Воздушная машина кружилась над станцией замедленно и довольно низко. Ни у кого уж не оставалось сомнения в том, что она немецкая. Спрашивали один другого: неужели нет орудий, чтобы сбить разбойника? Дамы сочли самым надежным укрытием зал первого класса и кинулись туда толпой…
Тревога оказалась напрасной, – аэроплан потянул к западу и наконец скрылся из глаз.
– Сфотографировал немец станцию и ушел, – сказал Ливенцев подошедшему к нему капитану-артиллеристу, – а бомб не бросал, хотя и мог бы.
– Вообще ведь они только приличия ради пишут о своем весеннем наступлении на нас от моря до моря, а на самом деле задирать нас желания пока не имеют, – отозвался капитан.
– Почему же все-таки не имеют желания? – с живейшим интересом спросил Обидин.
– Ну, известно уж почему! – усмехнулся капитан. – О сепаратном мире с нами ведутся переговоры. Александра Федоровна вкупе с Распутиным стараются изо всех сил.
– Я даже слышал мельком, – вставил Ливенцев, – будто Распутин по пьяной лавочке говорил одному адвокату: «Если мы в марте не подпишем с немцами мира, – наплюй мне тогда в рожу!..» Адвокат этот распускал такой слух в феврале…
– А март уже прошел… – перебил его капитан.
– Отсюда следует, что был бы теперь под рукой у адвоката Распутин, а наплевать ему в косматую рожу он уже имел право, – закончил Ливенцев.
– Зато Россия-то ведь не имеет права на сепаратный мир, – как же может она его заключить? – не совсем смело, однако с затаенной надеждой на желательный ответ спросил его Обидин, и Ливенцев оправдал его надежду.
– Э-э, – сказал он, – «не имеет права»!.. Право мы носим на концах наших штыков… за неимением у нас более выразительных средств войны. Дело не в том совсем, имеем или не имеем мы право заключать мир, а выгодно ли это для нас, или не выгодно.

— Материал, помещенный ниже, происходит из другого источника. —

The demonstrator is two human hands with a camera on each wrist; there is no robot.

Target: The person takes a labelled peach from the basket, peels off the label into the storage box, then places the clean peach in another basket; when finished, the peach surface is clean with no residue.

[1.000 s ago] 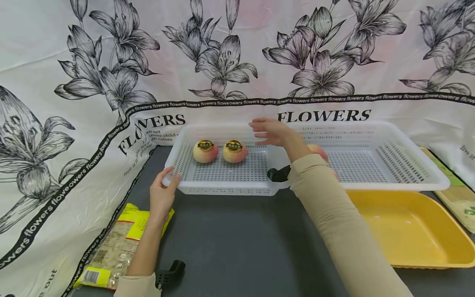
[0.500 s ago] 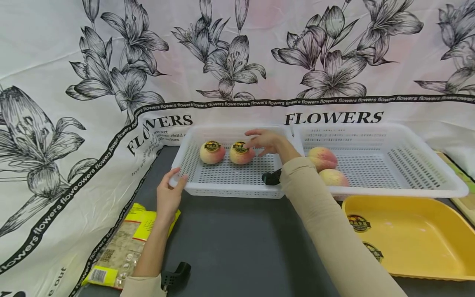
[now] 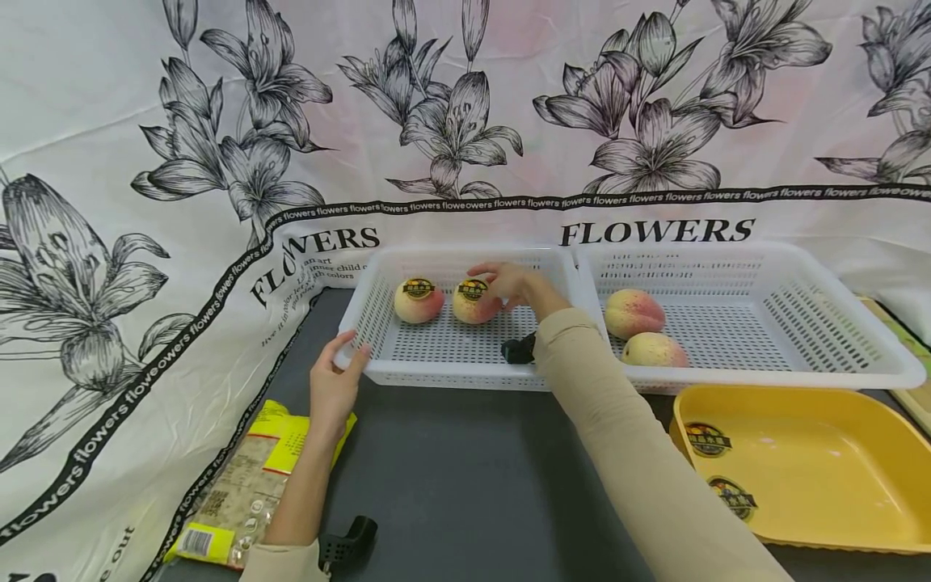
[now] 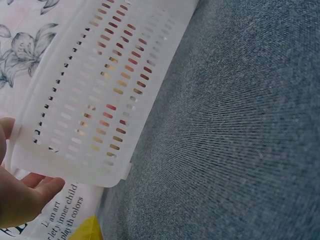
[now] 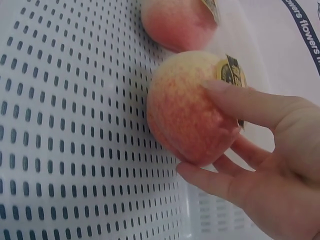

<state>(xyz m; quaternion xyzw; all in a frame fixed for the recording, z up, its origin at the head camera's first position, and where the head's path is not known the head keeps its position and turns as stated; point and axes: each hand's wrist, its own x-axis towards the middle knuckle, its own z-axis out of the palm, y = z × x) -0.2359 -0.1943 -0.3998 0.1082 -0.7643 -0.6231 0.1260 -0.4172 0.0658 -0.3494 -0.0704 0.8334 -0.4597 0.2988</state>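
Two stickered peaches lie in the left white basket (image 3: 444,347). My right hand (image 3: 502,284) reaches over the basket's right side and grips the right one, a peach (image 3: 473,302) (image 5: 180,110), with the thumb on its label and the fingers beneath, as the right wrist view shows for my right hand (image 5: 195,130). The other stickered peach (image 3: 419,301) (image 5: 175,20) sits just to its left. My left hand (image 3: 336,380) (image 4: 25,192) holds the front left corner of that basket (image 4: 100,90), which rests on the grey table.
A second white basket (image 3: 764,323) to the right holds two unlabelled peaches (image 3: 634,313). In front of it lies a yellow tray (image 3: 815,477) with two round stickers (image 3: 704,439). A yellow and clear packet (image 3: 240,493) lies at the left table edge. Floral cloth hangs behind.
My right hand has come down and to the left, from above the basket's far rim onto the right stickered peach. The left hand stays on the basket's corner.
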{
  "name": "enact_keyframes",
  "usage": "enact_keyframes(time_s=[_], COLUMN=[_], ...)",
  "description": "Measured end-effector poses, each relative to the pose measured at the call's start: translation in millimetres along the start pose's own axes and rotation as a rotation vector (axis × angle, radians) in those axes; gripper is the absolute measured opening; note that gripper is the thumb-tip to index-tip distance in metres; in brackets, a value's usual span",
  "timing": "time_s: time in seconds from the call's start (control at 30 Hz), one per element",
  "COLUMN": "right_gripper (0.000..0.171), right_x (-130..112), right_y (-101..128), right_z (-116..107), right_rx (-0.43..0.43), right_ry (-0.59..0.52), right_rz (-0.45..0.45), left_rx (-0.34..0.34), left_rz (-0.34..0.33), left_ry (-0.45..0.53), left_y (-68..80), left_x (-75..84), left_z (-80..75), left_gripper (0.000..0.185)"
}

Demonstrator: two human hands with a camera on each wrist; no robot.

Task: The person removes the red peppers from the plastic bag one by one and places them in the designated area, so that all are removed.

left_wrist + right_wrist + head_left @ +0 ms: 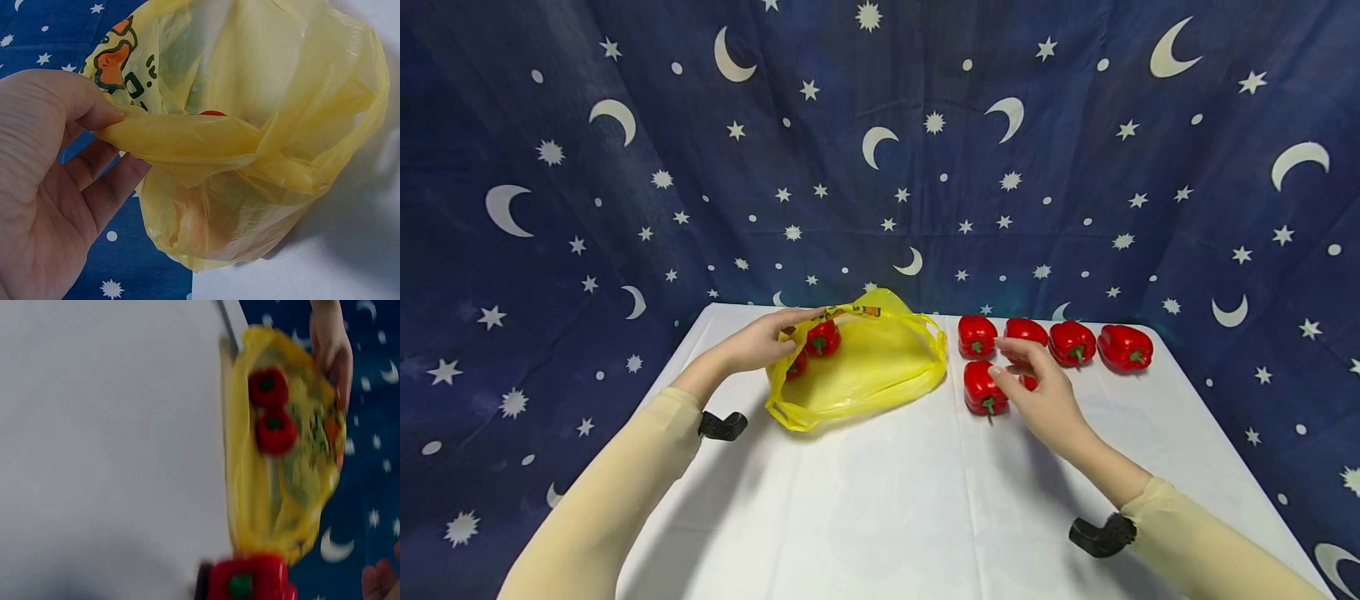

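1. The rim of the yellow bag (pixel 865 362) is pinched by the left hand (pixel 765 340) — in the left wrist view the thin plastic edge is seen squeezed between the thumb and the curled fingers (pixel 94 181).
2. The bag is held open on the far left part of the table (pixel 880 492), with its mouth turned toward the person.
3. Two red peppers (pixel 822 337) are seen inside the bag, close to the left hand, one just in front of the other.
4. The right hand (pixel 1037 392) is stretched out over the loose peppers on the right of the bag. Its fingers are loosely bent, and nothing is gripped by them.
5. The near pepper (pixel 983 388) is touched, or almost touched, by the fingertips — which one cannot be told from the pictures.
6. A small bit of another red pepper is half hidden under the right hand.
7. A row of four peppers (pixel 1072 342) is laid out behind the hand, near the far edge of the table, side by side.
8. The table is covered with a white cloth.
9. A dark blue curtain (pixel 625 167) with white moons and stars is hung behind the table and at both sides.
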State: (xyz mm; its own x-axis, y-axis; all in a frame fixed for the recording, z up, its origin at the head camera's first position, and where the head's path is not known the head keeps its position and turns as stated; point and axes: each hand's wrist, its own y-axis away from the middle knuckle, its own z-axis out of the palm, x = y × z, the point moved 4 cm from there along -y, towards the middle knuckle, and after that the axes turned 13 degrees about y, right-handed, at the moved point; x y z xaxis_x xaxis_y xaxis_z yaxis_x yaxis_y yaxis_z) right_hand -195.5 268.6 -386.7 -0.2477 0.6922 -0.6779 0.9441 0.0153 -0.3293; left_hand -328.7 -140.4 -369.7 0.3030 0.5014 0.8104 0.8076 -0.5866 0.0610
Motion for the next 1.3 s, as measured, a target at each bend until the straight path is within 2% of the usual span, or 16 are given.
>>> enact_keyframes(time_s=[0.2, 0.43, 0.5, 0.63, 0.8, 1.1, 1.3], right_gripper=[0.047, 0.058, 0.063, 0.067, 0.070, 0.066, 0.064], right_x=[-38, -62, -65, -70, -73, -77, -76], right_y=[-8, -31, -41, -62, -85, -112, -128], right_z=[48, 112, 130, 161, 189, 226, 242], right_rx=[-0.176, -0.381, -0.416, -0.422, -0.375, -0.305, -0.258], right_ry=[-0.064, -0.030, -0.023, -0.044, -0.058, -0.010, 0.001], right_rz=[-0.083, -0.056, -0.067, -0.069, -0.012, 0.046, 0.084], left_rx=[0.002, -0.001, 0.003, 0.010, 0.022, 0.047, 0.056], left_rz=[0.004, 0.021, 0.021, 0.020, 0.028, 0.047, 0.057], left_ry=[-0.007, 0.004, 0.004, 0.013, 0.020, 0.011, 0.017], left_y=[1.3, 0.2, 0.0, -1.1, -2.2, 0.0, 0.6], left_x=[-1.3, -0.2, 0.5, 1.3, 2.7, 1.4, 2.3], left_z=[-0.1, -2.4, -2.8, -2.7, -1.8, -2.5, -2.1], left_gripper=[0.070, 0.070, 0.069, 0.069, 0.070, 0.071, 0.070])
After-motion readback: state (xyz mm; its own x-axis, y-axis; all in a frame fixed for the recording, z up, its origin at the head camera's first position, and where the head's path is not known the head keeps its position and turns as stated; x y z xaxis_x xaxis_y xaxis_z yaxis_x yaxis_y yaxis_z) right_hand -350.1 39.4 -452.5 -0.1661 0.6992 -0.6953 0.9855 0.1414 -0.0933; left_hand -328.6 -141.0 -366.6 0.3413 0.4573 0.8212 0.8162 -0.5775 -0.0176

Мы можем заключить мир, даже, пожалуй, получить и какую-нибудь прирезку территории по этому миру, но зато мы развяжем руки Вильгельму, и он всеми своими силами обрушится на Запад и его раздавит… А когда он сделает это, то что ему помешает, несмотря на мир с нами, послать против нас, демобилизованных, все армии свои с Запада? Это и будет divide et impera! – разделяй и властвуй.